Over the recent years, the pedestrian tracking and re-identification topic has gained a lot of research interest due to its importance and wide applicability, such as surveillance systems and traffic control. However, the acquisition system is limited by the stationary camera, which represents a main issue for the tracking and especially the pedestrian re-identification. Lately, Unmanned Aerial Vehicles (UAV’s) have been viewed as a viable option for monitoring public areas, as they provide a low-cost method of data collection while covering large and difficult-to-reach areas.
The P-DESTRE [33] dataset is publicly available and fully annotated dataset for detecting, tracking, re-identificating, and searching pedestrians from aerial devices. A group of researchers from the University of Beira Interior (Portugal) and the JSS Science and Technology University gathered this data (India). They recorded packed sights on both institutions using drones called “DJI Phantom 4”. These drones, as shown in Figure 1, are piloted by humans to fly and collect data from a volunteer audience walking at altitudes ranging from 5.5 to 6.7 meters. In total, 75 videos with a Frame Per Second (fps) equal to 30 are collected. In these videos there are 318,745 annotated instances of 269 different IDs. These statistics are summarized in Table 1.
The pedestrian search challenge, in which data is collected over long periods of time (e.g., days/weeks), with constant ID labels across observations, is the primary distinguishing characteristic between the P-DESTRE and comparable datasets. The re-identification techniques in this problem cannot rely on clothing appearance-based features, which is a key property that distinguishes search from the (less difficult) re-identification problem, in which the consecutive observations of each ID are assumed to have been taken in short intervals of time and clothing appearance features can be reliably used.
We believe that this dataset is an excellent case study for training and evaluating our frameworks for pedestrian tracking and re-identification from aerial devices. This dataset was used for all of the experiments and we plan to look at more aerial datasets in the future.

4. Methodology

4.1. Multiple Object Tracking and Re-Identification Framework

Our suggested approach is based on the generic MOT task paradigm of detection followed by tracking. We utilized YOLO V4 [37] as a detector. The proposed tracking method is then applied to track and recognize pedestrians. Figure 2 illustrates the structure diagram of this framework in the inference phase. It is comprised of 4 major steps:
  • We used YOLO V4 for real-time object detection. The YOLO V4 detector receives input videos frame by frame. As an output, the detection bounding boxes in each frame are obtained.
  • Patches are cropped from each frame using the bounding boxes that have been detected.
  • These patches are resized to the unified shape (H, W, C), where H denotes height, W denotes width, and C denotes channel count. A feature vector is then generated for each detected object using the trained features extractor.
  • Using features vectors from frames t and t 1 , the object association and re-identification algorithm matches and recognizes the objects.
Two neural network architectures, YOLO V4 and features extractor, must be trained for this framework. Using P-DESTRE dataset, we trained these two architectures independently, using the 10-fold learning/validation/test splits provided in the dataset web page. The data is randomly divided into 60% for learning, 20% for validation, and 20% for testing.
  • YOLO V4: For each fold, we fine-tuned YOLO V4 pre-trained architecture to detect only pedestrian using the train set. The detector performance is monitored using the error on the validation set.
  • Feature extractor: The feature extractor architecture is composed of a base model and a header. We used Wide ReseNet-50 (WRN) [38] as a base model, and header composed of two Fully connected Pooling Layers (FPL) of sizes [4096, 128], respectively. From each fold a train, validation, and test patches dataset is created from train, validation, and test sets correspondingly. The model is trained using the vMF learning algorithm (Algorithm 1). Figure 3 illustrates the training mechanism of the features extractor.
During training, the detection and vMF are trained separately using the detection ground truth which are the bounding boxes. During inference, the detections are used to get the bounding boxes and then the earned vMF mean direction is used to track and re-identify the person.

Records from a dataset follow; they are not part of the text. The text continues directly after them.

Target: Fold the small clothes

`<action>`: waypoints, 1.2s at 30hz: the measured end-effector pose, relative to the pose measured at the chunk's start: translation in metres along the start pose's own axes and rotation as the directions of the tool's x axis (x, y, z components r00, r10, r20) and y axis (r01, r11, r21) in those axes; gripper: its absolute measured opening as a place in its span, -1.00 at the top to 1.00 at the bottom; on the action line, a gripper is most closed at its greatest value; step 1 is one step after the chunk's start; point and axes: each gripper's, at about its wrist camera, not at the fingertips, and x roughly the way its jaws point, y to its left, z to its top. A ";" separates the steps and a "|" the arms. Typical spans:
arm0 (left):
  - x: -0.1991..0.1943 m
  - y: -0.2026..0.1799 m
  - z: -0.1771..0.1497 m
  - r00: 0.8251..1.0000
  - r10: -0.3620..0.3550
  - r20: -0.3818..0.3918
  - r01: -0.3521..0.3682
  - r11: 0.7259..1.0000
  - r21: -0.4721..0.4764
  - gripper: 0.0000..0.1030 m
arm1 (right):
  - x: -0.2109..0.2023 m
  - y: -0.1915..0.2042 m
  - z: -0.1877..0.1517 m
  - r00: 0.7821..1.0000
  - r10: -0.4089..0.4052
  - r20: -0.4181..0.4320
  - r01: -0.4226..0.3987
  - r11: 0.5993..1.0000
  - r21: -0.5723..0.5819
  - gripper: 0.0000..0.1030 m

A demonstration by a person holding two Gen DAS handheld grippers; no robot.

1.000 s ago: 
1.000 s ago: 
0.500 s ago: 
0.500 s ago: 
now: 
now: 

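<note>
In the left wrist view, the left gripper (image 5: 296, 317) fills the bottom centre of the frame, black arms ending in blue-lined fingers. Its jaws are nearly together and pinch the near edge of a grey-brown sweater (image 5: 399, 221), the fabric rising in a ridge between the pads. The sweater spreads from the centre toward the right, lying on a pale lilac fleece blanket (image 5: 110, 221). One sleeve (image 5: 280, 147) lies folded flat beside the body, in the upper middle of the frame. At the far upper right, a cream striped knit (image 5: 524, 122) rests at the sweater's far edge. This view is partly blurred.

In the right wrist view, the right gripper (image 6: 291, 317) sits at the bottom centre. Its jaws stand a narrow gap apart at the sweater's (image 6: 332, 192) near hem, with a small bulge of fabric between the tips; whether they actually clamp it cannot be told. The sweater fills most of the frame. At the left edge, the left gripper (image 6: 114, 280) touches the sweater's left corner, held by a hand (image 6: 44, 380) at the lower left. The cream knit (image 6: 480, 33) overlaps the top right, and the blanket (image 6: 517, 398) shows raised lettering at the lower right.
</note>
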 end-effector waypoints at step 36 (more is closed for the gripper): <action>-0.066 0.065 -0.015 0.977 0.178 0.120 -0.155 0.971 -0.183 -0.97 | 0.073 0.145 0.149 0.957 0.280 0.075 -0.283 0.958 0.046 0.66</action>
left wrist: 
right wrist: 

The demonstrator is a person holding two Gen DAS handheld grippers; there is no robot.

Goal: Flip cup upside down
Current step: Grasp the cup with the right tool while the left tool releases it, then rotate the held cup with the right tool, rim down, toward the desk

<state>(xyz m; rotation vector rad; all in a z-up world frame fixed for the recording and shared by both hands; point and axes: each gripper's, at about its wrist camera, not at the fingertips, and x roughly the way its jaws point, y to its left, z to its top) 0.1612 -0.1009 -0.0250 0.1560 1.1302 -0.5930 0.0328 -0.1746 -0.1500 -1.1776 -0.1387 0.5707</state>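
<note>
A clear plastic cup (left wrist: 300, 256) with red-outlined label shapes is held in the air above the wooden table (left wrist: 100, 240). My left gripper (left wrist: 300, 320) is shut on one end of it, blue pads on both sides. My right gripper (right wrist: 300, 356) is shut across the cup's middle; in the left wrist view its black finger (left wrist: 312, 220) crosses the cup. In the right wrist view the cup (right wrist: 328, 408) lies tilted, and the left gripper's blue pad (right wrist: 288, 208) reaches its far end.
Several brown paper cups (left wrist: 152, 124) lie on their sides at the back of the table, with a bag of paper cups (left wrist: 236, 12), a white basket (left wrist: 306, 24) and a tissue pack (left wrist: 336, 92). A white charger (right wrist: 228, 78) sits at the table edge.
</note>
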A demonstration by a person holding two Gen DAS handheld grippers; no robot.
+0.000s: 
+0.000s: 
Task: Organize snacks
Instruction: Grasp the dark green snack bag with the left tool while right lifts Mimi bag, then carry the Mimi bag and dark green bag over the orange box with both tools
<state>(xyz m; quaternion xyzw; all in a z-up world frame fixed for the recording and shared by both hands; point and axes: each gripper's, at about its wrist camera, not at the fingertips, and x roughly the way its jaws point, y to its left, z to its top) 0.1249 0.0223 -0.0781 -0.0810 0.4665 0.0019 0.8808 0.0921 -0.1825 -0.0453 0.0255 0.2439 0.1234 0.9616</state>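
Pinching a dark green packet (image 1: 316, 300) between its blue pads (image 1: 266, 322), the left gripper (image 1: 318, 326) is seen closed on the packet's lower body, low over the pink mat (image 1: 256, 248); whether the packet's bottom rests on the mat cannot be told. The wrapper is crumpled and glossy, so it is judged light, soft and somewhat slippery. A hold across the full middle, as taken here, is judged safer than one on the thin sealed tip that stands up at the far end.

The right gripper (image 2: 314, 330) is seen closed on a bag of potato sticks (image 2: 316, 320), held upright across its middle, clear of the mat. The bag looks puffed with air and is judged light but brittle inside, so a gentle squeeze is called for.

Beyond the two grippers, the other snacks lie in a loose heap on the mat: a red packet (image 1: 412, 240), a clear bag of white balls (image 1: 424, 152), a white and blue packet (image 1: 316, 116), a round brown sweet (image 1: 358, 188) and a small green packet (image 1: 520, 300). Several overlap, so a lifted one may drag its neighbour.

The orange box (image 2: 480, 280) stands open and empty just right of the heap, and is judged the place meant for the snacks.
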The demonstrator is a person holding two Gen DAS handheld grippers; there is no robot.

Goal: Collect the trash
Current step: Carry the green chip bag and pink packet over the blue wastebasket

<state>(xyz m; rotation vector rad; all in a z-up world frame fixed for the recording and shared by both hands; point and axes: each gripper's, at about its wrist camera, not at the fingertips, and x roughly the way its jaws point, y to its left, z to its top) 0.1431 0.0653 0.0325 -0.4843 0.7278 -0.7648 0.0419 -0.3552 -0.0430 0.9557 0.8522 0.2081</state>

4.2. Object Association and Re-Identification

Learning a vMF distribution for each ID class has the ultimate objective of predicting the ID of an object instance during inference. These learned distributions, on the other hand, can be used to compare the similarity of any two object instances. As a result, learned distributions can be used to predict ID and assess similarity at the same time. We integrate the feature extractor into the online multiple object tracking and re-identification system once it has been trained in an offline way using the suggested framework. Current detections at frame t are cropped and scaled to fit the feature extractor’s input form in this framework. Then, these patches are mapped to the embedding space. Since the system is online, it only retains the previous frame objects and their IDs at t 1 . The pairwise similarity measure between the current object instances at frame t and the objects instances at frame t 1 is the next stage in the system. The object detection association is the final phase.

4.2.1. Similarity Measure

Since the detection patches are mapped to a euclidean space with unit norm x 2 , the similarity can be measured using cosine similarity or Euclidean distance. We opted to utilize one of them since the two metrics are inversely connected and provide the exact same results.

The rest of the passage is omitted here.